Conversations with Curators_1
July 10, 2011 This post is a follow up to a previous one in which I rant that I think ‘journalism’ is miss-firing when declaring that the future of news is curation.
I’ve recently finished Steve Rosenbaum’s Curation Nation and was going to begin my lit review of it and rant that he conflates tummeling and conversation into curation. Before I did that I figured that I’d better know what I’m talking about, that is, I better make sure I know what is meant by curation and moreover, what is meant when journalists say (collectively) ‘we should be curators.’ If I’m going to rant, I might as well be right, no?
So I’ve decided to interview some curators (and since I am in Berlin, what better place?); I had the first of these chats last the week before last with Perla Montelongo From the Node Centre for Curatorial Studies. What I learned is that what I think curators do, what journalism translates from the notion of ‘curator’ and what curation is traditionally and in modernity are different things. My rant to Rosenbaum isn’t entirely misplaced, but it’s not entirely right either.
Observationally, this is what ‘journalism’ understands that curation is: an artifactual act; from museums: collecting things and placing them in context, often in physical (juxta)position with one another. In other words, we collect links, we say how they are connected and why they are important.

What I said in my blog post and how I understood curation at the time is that journalists need to be more than curators because curation is just organisation, it’s contextualisation which defeats a certain research and conversatorial aspect of what ‘new media’ (whatever that means) journalism should be, re: social media tools. I believe that what journalists need to be are tummelers, more immersed in the human aspect than leaving the conversation , the nurtured connection with people for the digital stream. Reporting facts by Twitter, datavis and infographics are great but I fear we may become so obsessed with our ‘new toys’ that everything will begin to look like a nail. The danger there is that we lose professional skill sets and worse, we miss the nuances and the real story.
The question I have for curators is this: is the act of putting art or artefacts in a common space, is that act in and of itself, does it constitute conversation?
From my conversation with Perla Montelongo this is what I now understand about curation:
Curation, she says, is to “make a link between the artist and the audience.”

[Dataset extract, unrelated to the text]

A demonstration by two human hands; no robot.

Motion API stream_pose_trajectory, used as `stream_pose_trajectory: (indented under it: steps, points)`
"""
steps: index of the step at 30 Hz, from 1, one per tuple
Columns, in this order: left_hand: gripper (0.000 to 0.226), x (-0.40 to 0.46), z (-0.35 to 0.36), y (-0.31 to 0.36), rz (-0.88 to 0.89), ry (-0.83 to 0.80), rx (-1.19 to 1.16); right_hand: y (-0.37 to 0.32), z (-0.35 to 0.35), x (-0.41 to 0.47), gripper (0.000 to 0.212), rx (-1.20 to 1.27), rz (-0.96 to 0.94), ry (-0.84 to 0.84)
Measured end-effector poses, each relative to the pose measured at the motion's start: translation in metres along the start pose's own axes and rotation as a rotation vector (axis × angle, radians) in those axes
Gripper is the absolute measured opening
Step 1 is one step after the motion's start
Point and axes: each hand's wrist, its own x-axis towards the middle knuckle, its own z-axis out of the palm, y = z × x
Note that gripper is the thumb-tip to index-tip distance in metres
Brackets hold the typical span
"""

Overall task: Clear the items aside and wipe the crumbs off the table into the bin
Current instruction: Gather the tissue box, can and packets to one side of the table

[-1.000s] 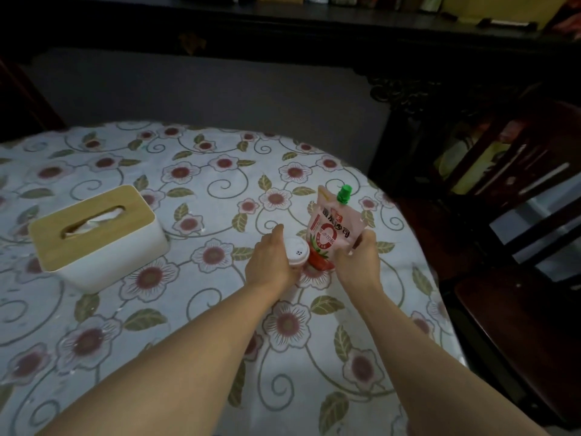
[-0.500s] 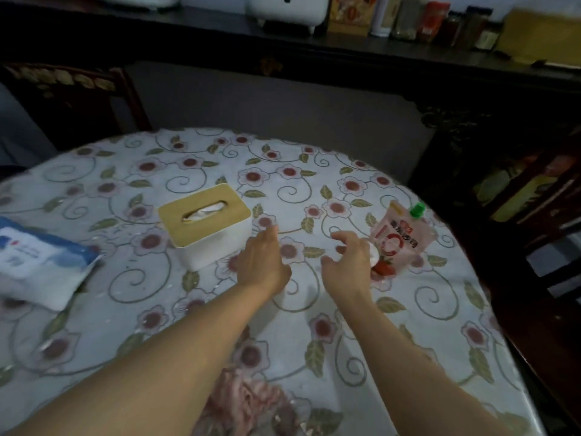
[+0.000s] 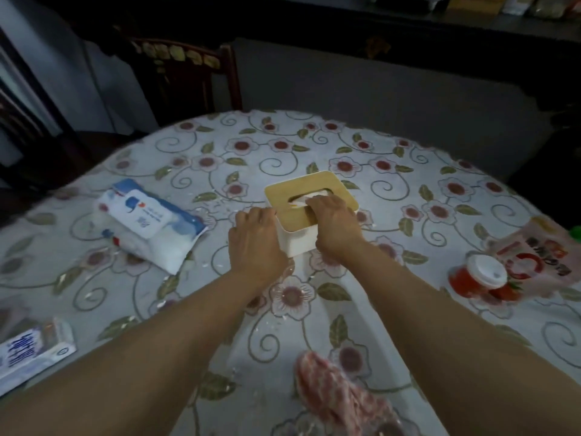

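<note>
Tissue box [image 3: 306, 215]: mid-table, white body with a wooden lid; its long axis runs from near-left to far-right, slot along that axis.
Left hand [image 3: 255, 243]: against the box's left side wall, fingers curved round its near-left corner, gripping it.
Right hand [image 3: 335, 222]: lies over the right part of the lid, fingers curled over the top toward the slot, holding the box from above and the right.
Key relation: the box sits directly between the 2 hands, both touching it, so neither needs to reach; the 2 hands bracket it across its short axis.
Step, as I judge it: clearing the box aside, probably a 2-handed lift or slide.
Wet-wipe pack [image 3: 147, 221]: left of the box, apart from it.
Red jar [image 3: 478, 276] and sauce pouch [image 3: 534, 256]: far right edge, touching each other.
Table [image 3: 408, 325]: floral cloth, pale crumbs near the box.
Pink cloth [image 3: 339, 398]: near edge, untouched.
Risk: crumbs under the box may scatter.
</note>
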Motion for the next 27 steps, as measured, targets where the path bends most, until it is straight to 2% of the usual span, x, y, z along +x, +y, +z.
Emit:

Traditionally, curation has been about collecting things to display, often around a discourse. And conversation is an aspect of curation though in holding gallery talks for the audience.
After a while curators fancied themselves as an educated, elitist class and thus curatorial discourse stressed the role of curator in placing a piece in some kind of context.
But, Perla explained to me, when curators place objects in a gallery they have to be careful not to “force” a meaning on a piece (with respect to how the artist intended meaning). Mis-placing a piece next to another piece may alter the perception of it by the audience, as opposed to the piece simply being what it is.
Modern curation discourse— the kind taught at Node— stresses focus on the creative process and relationship between the curator and the artist. It encourages the curator and artist to work together about how to illuminate the meaning of the piece as it has been felt that curators in the past too often skip asking the artist how the piece should be displayed. Meaning is lost or altered for lack of or because of context.
Perla told me about an exercise that Node does with its curation students: they have the student team up with an artist to create an advert about the artists work. They aren’t allow to show pictures of the work or talk about it as such but rather they must create an advert that conveys the circumstances and influences of the artist’s piece.
She finds with this method, artists create “more interesting products” when they work with the curator to “build the story relationship”. She explained that “artists feel more confident about making something risky” when they work closely with a curator, and the curators “can be more creative” in the way they display the piece because they are more certain that they represent the intent of the artist.
And what about conversation with the audience?
Perla told me when she started as an artist she would just do whatever moved her. But later she came to recognise the importance of trying to see from the audience’s perspective if the message she was trying to convey was accessible, so she began to consider the audience perspective in her creation of her pieces.
She also said that in recent years she has seen more funding available for curators to try innovative ways to communicate with the audience.
She recommend that I follow up by reading the work of Hans Ulrich Obrist and Harald Szeemann.
In journalism, the audience is / has become part of the creational aspect — that is, they are no longer spectators but actively involved in the story? What occurred to me during our discussion is a translation of rolls that looks like this: journalist/documentarienne = curator; audience = artist
A journalist’s roll is ‘the first line of history’, is to reflect back at society what it thinks is happening, how it thinks what is happening. We take a something (event, issue) and try and figure out what’s going on. We are not creating the raw material; people do that, society does that. Could we understand the audience as the creators of the raw material with which we work, in this relationship, is there a way in which the audience is/could be the artist? Our task as journalists then is to work with them to figure out how to display their messages that are the information that they give to us; moreover to continue to work with people as the story continues, once it’s been published online keep up with the comments and nurture further insight.
Journalism always has been going out and talking to people. The mediation of that has changed and maybe the point that follows is that following up becomes easier.
My next conversation with a curator will be this week. I will blog again after that meeting.